Activity:
Set down all of the data that follows, keeping every character.

= Beginning of Section =

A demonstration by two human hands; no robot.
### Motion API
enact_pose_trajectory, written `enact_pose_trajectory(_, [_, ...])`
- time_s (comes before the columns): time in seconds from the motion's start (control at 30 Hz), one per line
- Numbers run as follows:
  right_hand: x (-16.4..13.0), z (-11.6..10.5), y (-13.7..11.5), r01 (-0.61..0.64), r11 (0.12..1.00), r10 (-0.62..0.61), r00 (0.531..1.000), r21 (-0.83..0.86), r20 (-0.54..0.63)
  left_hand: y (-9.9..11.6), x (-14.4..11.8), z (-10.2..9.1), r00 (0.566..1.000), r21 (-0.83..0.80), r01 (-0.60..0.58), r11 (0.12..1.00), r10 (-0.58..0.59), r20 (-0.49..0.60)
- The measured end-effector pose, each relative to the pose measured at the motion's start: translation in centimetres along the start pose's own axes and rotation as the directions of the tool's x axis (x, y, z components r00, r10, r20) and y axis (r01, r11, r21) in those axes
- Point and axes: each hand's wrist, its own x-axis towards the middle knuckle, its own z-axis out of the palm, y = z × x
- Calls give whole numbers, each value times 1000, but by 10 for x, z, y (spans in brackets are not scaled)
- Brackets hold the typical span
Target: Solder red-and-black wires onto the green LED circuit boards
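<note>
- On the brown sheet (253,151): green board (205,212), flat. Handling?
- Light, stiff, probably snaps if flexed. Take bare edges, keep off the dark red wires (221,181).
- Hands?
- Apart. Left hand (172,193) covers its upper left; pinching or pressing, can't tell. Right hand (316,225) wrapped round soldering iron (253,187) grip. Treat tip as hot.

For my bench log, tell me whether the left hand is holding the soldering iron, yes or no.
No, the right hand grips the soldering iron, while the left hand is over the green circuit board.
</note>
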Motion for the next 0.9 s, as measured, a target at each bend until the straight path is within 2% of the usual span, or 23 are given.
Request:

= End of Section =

Answer area:
A demonstration by two human hands; no robot.
### Motion API
enact_pose_trajectory, written `enact_pose_trajectory(_, [_, ...])`
- time_s (comes before the columns): time in seconds from the motion's start (control at 30 Hz), one per line
- Numbers run as follows:
  right_hand: x (-16.4..13.0), z (-11.6..10.5), y (-13.7..11.5), r01 (-0.61..0.64), r11 (0.12..1.00), r10 (-0.62..0.61), r00 (0.531..1.000), r21 (-0.83..0.86), r20 (-0.54..0.63)
  left_hand: y (-9.9..11.6), x (-14.4..11.8), z (-10.2..9.1), r00 (0.566..1.000), r21 (-0.83..0.80), r01 (-0.60..0.58), r11 (0.12..1.00), r10 (-0.58..0.59), r20 (-0.49..0.60)
- The measured end-effector pose, each relative to the pose measured at the motion's start: translation in centimetres along the start pose's own axes and rotation as the directions of the tool's x axis (x, y, z components r00, r10, r20) and y axis (r01, r11, r21) in those axes
- Point and axes: each hand's wrist, its own x-axis towards the middle knuckle, its own z-axis out of the palm, y = z × x
- Calls give whole numbers, each value times 1000, but by 10 for x, z, y (spans in brackets are not scaled)
- Brackets hold the typical span
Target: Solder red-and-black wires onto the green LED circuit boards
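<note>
- On the brown sheet (253,151): green board (205,212), flat. Handling?
- Light, stiff, probably snaps if flexed. Take bare edges, keep off the dark red wires (221,181).
- Hands?
- Apart. Left hand (172,193) covers its upper left; pinching or pressing, can't tell. Right hand (316,225) wrapped round soldering iron (253,187) grip. Treat tip as hot.

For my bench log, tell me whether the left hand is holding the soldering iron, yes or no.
No, the right hand grips the soldering iron, while the left hand is over the green circuit board.
</note>
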Motion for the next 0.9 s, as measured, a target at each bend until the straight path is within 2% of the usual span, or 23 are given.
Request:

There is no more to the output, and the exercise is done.